Cynthia Carrion, a New York-born Dominican and a principal organizer, said some have criticized her for marking something that they said was of little relevance today.
“The reason we’re doing this is not to open old wounds, but to say that the same tensions and ignorance that brought about the massacre are still here today,” Carrion said. “The wounds haven’t had a chance to heal because it’s been forgotten.”
The event, however, is seen as a turning point in the Dominican government’s treatment of Haitians and Dominicans of Haitian descent.
Haitians are routinely rounded up and deported, despite providing the backbone of labor on sugarcane fields and at construction sites. And human rights groups say the government is stripping Haitian descendants who were born on Dominican soil of their citizenship, leaving a growing population of people that are effectively stateless.
Author Julia Alvarez, whose family fled the Trujillo dictatorship for the U.S. when she was a child, said the massacre stoked an anti-Haitian sentiment that remains a powerful force in Dominican society.
“The mentality that allowed the massacre to happen was there. Trujillo was tapping into something in the culture. He put gasoline on the fire,” said Alvarez, who has been part of the effort to organize the event. “It’s institutionalized now.”
Organizers hope the event will bring attention to the work of human rights groups in the Dominican Republic, many of which are working with Haitian immigrants and Dominicans of Haitian descent.
Father Regino Martinez, a Jesuit priest working on human rights cases in Dajabón, said the event would “break the silence” of the last 75 years.

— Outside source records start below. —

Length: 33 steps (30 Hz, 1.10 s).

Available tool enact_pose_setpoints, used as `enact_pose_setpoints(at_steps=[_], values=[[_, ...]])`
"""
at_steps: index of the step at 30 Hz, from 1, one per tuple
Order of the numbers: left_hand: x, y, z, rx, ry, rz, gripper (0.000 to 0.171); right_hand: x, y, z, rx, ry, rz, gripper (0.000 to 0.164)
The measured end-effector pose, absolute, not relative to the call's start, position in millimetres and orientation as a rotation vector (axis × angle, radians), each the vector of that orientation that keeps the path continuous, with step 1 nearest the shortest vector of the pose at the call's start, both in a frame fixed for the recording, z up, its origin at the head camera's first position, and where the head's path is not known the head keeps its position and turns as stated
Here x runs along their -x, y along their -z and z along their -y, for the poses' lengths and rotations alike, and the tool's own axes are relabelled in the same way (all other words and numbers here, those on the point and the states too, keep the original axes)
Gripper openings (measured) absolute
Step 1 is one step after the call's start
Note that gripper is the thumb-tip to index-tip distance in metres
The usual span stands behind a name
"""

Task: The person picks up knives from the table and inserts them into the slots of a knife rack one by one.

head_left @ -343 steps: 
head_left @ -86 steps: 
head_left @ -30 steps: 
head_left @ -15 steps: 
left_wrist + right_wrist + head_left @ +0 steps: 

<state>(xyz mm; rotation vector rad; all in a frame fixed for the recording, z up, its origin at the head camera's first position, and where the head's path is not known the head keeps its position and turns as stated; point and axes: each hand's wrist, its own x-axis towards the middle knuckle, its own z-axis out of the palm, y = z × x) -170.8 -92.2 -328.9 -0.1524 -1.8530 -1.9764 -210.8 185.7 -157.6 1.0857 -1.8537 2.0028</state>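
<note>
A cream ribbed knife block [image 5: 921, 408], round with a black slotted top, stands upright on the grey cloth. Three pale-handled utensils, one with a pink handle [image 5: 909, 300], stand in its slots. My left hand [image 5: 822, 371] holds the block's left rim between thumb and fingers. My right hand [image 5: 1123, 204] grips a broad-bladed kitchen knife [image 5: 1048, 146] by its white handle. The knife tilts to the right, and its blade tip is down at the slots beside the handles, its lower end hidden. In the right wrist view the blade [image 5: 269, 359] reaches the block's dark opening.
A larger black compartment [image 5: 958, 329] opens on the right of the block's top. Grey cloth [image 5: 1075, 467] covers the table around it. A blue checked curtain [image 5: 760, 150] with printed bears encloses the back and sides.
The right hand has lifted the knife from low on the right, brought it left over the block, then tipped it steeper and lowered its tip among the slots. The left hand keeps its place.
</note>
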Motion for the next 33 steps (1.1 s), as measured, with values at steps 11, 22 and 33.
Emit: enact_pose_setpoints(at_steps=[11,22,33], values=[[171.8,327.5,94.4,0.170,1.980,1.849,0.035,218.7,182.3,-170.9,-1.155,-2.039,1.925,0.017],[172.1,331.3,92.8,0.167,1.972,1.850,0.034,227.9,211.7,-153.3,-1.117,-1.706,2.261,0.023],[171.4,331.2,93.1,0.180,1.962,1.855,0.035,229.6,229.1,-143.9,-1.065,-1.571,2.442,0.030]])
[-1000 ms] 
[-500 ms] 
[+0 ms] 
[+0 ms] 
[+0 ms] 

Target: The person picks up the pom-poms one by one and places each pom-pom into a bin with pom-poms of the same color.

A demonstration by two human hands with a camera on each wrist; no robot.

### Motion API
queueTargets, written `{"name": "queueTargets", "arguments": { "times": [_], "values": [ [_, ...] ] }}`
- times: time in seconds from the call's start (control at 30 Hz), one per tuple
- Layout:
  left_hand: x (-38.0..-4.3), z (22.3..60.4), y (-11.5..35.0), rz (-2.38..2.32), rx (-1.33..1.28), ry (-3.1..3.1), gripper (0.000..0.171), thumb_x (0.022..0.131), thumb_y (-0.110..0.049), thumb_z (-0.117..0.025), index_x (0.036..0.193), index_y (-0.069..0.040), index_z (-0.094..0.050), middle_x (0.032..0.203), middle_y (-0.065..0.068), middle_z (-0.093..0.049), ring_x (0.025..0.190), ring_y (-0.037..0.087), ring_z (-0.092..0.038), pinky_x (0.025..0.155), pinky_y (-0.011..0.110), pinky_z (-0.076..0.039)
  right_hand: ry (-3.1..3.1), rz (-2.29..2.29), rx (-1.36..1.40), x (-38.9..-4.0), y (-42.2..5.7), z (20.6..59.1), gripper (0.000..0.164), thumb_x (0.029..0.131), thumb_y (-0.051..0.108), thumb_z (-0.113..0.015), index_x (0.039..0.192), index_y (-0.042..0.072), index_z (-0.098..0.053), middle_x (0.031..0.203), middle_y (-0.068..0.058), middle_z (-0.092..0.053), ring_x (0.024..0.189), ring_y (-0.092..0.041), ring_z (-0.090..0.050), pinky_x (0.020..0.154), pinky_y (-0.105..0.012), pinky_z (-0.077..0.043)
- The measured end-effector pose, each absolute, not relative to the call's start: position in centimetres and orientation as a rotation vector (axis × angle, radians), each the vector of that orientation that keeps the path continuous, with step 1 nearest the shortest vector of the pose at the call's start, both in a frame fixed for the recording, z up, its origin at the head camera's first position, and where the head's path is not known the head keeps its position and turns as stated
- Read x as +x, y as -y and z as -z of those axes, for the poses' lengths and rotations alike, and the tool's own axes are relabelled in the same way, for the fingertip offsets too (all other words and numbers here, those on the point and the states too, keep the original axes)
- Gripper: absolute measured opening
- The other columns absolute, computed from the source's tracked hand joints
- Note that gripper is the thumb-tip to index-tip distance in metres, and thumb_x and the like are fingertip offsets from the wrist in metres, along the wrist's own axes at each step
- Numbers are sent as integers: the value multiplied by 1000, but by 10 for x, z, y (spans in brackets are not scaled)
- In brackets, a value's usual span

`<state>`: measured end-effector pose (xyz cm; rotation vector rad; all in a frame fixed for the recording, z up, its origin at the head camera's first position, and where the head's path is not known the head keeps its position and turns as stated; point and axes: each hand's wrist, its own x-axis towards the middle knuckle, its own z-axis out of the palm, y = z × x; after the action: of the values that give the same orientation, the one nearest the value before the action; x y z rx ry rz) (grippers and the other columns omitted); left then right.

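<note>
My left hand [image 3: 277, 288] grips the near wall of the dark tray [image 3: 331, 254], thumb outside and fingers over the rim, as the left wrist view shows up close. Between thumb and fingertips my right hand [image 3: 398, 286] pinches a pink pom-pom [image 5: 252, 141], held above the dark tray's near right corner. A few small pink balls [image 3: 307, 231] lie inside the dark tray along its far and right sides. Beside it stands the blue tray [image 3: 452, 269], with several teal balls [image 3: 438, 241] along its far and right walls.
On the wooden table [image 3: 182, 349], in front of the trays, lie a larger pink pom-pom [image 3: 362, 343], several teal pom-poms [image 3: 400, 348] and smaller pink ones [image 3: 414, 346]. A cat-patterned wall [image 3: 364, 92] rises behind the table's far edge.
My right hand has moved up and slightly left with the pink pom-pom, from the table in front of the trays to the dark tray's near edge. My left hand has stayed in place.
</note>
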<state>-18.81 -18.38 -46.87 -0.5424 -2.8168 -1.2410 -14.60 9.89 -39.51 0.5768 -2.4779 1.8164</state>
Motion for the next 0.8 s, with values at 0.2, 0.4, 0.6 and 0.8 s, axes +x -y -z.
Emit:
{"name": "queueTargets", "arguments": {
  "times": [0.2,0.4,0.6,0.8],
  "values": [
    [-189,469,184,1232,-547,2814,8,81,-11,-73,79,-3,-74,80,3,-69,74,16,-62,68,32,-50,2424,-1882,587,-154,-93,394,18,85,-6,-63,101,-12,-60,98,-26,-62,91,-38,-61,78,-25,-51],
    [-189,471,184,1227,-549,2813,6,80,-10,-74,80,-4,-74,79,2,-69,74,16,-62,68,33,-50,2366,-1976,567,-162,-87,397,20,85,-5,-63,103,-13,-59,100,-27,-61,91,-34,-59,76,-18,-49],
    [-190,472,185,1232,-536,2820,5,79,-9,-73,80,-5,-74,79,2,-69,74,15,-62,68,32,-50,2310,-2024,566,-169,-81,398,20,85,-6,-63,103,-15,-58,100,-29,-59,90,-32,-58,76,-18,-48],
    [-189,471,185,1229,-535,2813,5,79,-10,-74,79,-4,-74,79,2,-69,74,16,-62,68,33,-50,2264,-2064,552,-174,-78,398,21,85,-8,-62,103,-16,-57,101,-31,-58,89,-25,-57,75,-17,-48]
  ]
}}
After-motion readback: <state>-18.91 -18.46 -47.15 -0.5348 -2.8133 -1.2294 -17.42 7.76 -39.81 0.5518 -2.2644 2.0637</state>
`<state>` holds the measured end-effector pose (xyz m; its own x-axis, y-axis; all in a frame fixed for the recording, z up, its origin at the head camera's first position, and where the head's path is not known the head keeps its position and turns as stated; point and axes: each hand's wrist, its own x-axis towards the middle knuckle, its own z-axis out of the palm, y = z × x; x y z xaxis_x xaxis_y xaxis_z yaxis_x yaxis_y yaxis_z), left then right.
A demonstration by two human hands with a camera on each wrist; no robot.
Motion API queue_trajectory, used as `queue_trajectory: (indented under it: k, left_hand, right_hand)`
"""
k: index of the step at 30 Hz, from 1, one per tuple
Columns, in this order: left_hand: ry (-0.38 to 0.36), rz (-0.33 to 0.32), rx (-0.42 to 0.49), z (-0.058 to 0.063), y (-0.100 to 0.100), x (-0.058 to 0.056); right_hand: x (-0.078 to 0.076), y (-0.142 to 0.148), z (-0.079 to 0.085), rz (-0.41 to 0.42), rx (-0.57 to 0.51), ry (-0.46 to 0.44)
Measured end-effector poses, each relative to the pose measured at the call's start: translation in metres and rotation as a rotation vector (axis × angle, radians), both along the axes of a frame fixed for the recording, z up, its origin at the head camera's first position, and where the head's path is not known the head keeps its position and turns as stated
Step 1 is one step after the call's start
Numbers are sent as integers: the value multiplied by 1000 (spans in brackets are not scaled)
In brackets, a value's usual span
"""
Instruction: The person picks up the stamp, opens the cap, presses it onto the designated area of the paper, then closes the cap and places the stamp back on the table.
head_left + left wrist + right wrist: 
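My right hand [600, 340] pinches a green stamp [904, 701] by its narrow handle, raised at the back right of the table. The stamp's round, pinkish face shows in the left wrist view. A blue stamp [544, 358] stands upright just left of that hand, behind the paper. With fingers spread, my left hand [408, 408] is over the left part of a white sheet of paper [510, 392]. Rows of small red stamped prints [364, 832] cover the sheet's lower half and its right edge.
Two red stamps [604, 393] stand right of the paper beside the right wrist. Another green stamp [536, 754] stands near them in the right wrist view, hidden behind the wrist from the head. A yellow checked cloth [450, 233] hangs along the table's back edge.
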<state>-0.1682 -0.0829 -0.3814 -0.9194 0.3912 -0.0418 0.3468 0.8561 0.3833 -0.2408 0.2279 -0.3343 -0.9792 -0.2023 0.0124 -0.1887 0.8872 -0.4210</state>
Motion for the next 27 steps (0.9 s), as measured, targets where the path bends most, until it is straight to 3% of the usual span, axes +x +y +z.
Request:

He spoke as hundreds filed out of the Catholic church, lit candles and plodded toward the river a few blocks away.
Minutes after they arrived, the glow of candles appeared on the Haitian side of the river. A smaller group there commemorated the event with music and dancing before walking to the river, where they placed dozens of floating candles in the water.
On the Dominican side, a tearful Paulino watched from behind a fence that marks the border.
“Seventy-five years ago, people were throwing themselves in this river trying to escape the machete,” he said. “And today, the people … they’ve come to bear witness.”
And then Haitian President Lescot settled, with the Dominicans, for a payment of $750,000 – a few pennies for each murdered Haitian.